Records excerpted from a collection
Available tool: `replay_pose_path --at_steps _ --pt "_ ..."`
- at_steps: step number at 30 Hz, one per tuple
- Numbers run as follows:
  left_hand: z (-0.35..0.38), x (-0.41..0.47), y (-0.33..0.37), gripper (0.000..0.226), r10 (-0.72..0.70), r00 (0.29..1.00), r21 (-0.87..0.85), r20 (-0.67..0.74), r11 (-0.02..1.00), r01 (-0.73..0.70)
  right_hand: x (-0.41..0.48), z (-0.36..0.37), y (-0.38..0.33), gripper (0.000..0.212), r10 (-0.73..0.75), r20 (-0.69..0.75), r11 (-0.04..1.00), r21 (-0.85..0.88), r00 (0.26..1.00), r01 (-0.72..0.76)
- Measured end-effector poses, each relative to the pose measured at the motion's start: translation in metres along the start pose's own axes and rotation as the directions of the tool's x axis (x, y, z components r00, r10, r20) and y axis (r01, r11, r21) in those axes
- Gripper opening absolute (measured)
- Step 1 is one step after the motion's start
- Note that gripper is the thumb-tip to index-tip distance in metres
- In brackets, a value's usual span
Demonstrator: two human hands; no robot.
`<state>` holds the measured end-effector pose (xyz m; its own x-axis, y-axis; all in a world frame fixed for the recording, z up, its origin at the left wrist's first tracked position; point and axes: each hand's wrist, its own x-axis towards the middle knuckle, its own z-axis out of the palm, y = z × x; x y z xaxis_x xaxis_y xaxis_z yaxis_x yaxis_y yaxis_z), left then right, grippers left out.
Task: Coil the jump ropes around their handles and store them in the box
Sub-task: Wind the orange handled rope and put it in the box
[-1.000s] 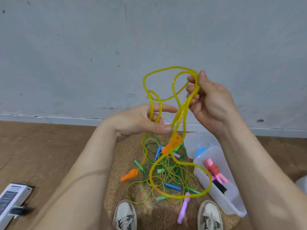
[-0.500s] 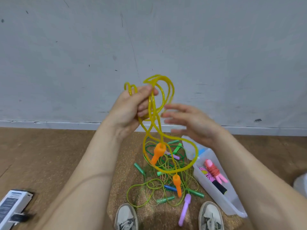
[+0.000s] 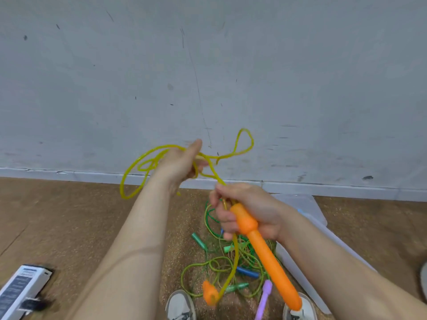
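My left hand [image 3: 182, 162] is raised in front of the wall and grips loose loops of a yellow jump rope [image 3: 138, 172]. Lower and to the right, my right hand [image 3: 249, 211] grips one orange handle [image 3: 268, 255] of that rope near its top end, the handle pointing down toward me. The rope's second orange handle [image 3: 209, 295] dangles blurred above the floor. A clear plastic box [image 3: 323, 236] stands on the floor at the right, largely behind my right arm.
A tangled pile of green and yellow-green ropes [image 3: 231, 257] with green, blue and purple handles lies on the brown floor between my shoes [image 3: 180, 306]. A white carton [image 3: 20, 289] lies at the lower left. A grey wall rises close ahead.
My right hand dropped from the loops and took hold of an orange handle. My left hand kept the yellow loops and swung them out to the left. The other handle now swings lower.
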<state>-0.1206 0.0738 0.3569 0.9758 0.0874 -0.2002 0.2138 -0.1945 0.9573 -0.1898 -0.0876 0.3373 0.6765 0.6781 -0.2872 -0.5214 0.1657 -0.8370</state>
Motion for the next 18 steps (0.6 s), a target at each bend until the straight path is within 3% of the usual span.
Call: replay_pose_path --at_steps 2,4,6,9,12,15,17,18 --pt "-0.004 -0.001 -0.007 0.047 -0.005 0.999 0.359 0.048 0.933 -0.013 -0.004 0.002 -0.01 0.023 -0.019 0.009 0.988 0.154 1.0 0.018" --pt "-0.004 -0.003 -0.006 0.044 0.028 0.999 0.457 0.016 0.889 -0.032 -0.006 0.0 -0.016 0.02 -0.041 -0.017 0.976 0.212 0.999 0.044" --pt "-0.005 -0.005 -0.004 0.038 0.041 0.998 0.389 -0.041 0.921 -0.022 -0.008 -0.004 -0.02 0.021 -0.045 -0.05 0.978 0.202 0.998 0.054" --pt "-0.008 -0.006 -0.001 0.033 -0.004 0.992 0.138 -0.125 0.99 0.021 -0.012 -0.011 -0.026 0.02 -0.039 -0.135 0.985 0.164 0.99 0.061" --pt "-0.019 -0.007 0.002 0.032 -0.046 0.988 -0.058 -0.144 0.998 0.038 -0.017 -0.029 -0.037 0.018 -0.13 -0.311 0.946 0.244 0.941 0.212" --pt "-0.029 -0.002 -0.002 0.035 0.003 0.972 0.004 -0.235 1.0 -0.002 -0.028 -0.05 -0.049 0.018 -0.205 -0.461 0.829 0.387 0.863 0.404" --pt "-0.036 0.002 -0.011 0.038 0.052 0.963 0.193 -0.266 0.981 0.0 -0.036 -0.058 -0.053 0.026 -0.225 -0.49 0.777 0.431 0.842 0.458" --pt "-0.039 0.003 -0.015 0.042 0.053 0.976 0.339 -0.212 0.94 0.023 -0.039 -0.06 -0.053 0.034 -0.229 -0.481 0.778 0.432 0.846 0.457"
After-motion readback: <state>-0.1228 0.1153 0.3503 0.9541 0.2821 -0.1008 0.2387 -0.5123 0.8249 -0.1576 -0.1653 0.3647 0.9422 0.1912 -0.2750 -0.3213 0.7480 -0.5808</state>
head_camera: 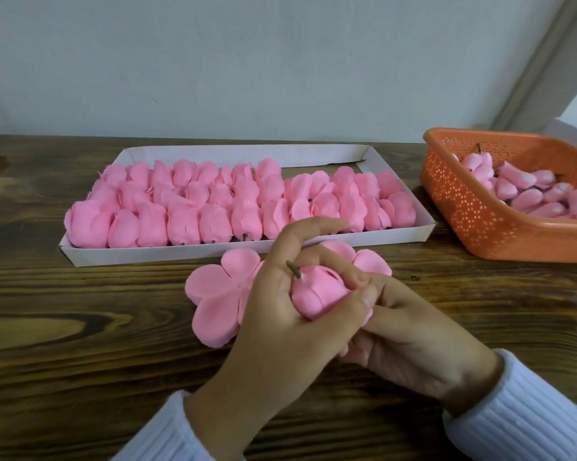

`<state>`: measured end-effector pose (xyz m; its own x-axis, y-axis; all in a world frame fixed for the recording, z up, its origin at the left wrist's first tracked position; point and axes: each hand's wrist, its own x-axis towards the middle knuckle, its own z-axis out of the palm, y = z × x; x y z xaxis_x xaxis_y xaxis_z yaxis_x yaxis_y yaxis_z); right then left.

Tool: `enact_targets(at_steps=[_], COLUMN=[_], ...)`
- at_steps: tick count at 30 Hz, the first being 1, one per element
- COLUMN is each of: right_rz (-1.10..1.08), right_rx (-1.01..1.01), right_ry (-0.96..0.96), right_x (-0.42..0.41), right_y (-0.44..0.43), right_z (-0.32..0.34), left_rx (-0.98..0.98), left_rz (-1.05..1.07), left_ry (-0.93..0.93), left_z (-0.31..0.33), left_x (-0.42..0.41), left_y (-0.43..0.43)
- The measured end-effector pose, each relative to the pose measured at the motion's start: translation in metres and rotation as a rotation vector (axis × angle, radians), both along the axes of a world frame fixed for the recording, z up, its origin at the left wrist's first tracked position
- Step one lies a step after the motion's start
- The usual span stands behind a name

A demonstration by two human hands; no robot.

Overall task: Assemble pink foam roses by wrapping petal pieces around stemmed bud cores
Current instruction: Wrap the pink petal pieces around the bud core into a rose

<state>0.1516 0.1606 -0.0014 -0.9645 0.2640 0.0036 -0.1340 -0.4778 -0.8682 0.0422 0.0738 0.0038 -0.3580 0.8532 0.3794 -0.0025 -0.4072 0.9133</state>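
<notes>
Bud (313, 296) at frame centre, just above the tabletop (81, 327). Left hand (274, 311) grips it, thumb under, curled fingers (340, 264) over the top, index finger lifted free. Stem (293, 270) points to the upper left; long axis runs upper left to lower right. Petal piece (214, 294) lies spread behind the bud, lobes showing left and upper right. Right hand (413, 331), lower right, curls round its near edge. Left hand is nearer the stem. Lobes probably fold up along this axis next.

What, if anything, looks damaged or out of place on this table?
Only the white cardboard tray: its far wall sags inward and looks torn near the right corner. The pink roses inside and the orange basket seem in order.
</notes>
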Motion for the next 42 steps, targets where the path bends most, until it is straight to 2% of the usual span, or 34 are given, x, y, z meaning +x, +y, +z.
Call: enact_targets(at_steps=[4,7,9,11,13,18,23,25,28,31,37,42], right_rz=[-0.072,-0.360,-0.607,-0.716,-0.716,-0.652,-0.792,-0.788,-0.723,-0.679,-0.655,-0.657], right_rx=[0.139,0.504,0.689,0.793,0.888,0.992,1.022,1.125,1.224,1.232,0.841,0.695], right_ry=[-0.090,-0.231,-0.174,-0.042,0.026,-0.015,-0.012,-0.010,0.046,0.087,0.098,0.113], right_x=[0.002,0.005,0.006,0.007,0.007,0.001,0.003,0.004,0.002,0.002,0.004,0.004], right_y=[0.003,0.008,0.010,0.010,0.006,-0.002,0.001,0.000,-0.002,-0.003,0.000,0.003], right_z=[0.005,0.009,0.011,0.012,0.010,0.003,0.005,0.006,0.006,0.006,0.009,0.005], left_rx=[-0.017,-0.038,-0.073,-0.105,-0.117,-0.151,-0.095,-0.011,0.035,-0.037,-0.101,-0.190], left_rz=[0.121,0.258,0.304,0.312,0.297,0.235,0.235,0.253,0.209,0.137,0.116,0.038], left_ry=[-0.022,0.088,0.178,0.284,0.384,0.529,0.720,0.725,0.630,0.539,0.386,0.307], left_z=[-0.002,-0.006,-0.011,-0.014,-0.014,-0.021,-0.015,-0.011,-0.011,-0.015,-0.021,-0.021], left_x=[-0.003,-0.008,-0.010,-0.008,-0.005,-0.003,0.000,-0.001,-0.002,-0.001,0.000,0.002], left_y=[0.002,0.003,0.005,0.006,0.007,0.008,0.005,0.005,0.005,0.004,0.008,0.011])
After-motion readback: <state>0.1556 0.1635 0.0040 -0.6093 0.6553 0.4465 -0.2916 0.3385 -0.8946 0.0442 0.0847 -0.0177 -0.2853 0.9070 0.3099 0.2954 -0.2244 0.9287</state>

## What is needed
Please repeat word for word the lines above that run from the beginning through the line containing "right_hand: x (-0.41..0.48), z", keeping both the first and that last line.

## Response for this exercise
Available tool: `replay_pose_path --at_steps _ --pt "_ ..."`
- at_steps: step number at 30 Hz, one per tuple
- Numbers run as follows:
  left_hand: z (-0.35..0.38), x (-0.41..0.47), y (-0.33..0.37), gripper (0.000..0.226), r10 (-0.72..0.70), r00 (0.29..1.00), r21 (-0.87..0.85), r20 (-0.67..0.74), r11 (-0.02..1.00), r01 (-0.73..0.70)
  right_hand: x (-0.41..0.48), z (-0.36..0.37), y (-0.38..0.33), gripper (0.000..0.212), r10 (-0.73..0.75), r20 (-0.69..0.75), r11 (-0.04..1.00), r21 (-0.85..0.88), r00 (0.26..1.00), r01 (-0.72..0.76)

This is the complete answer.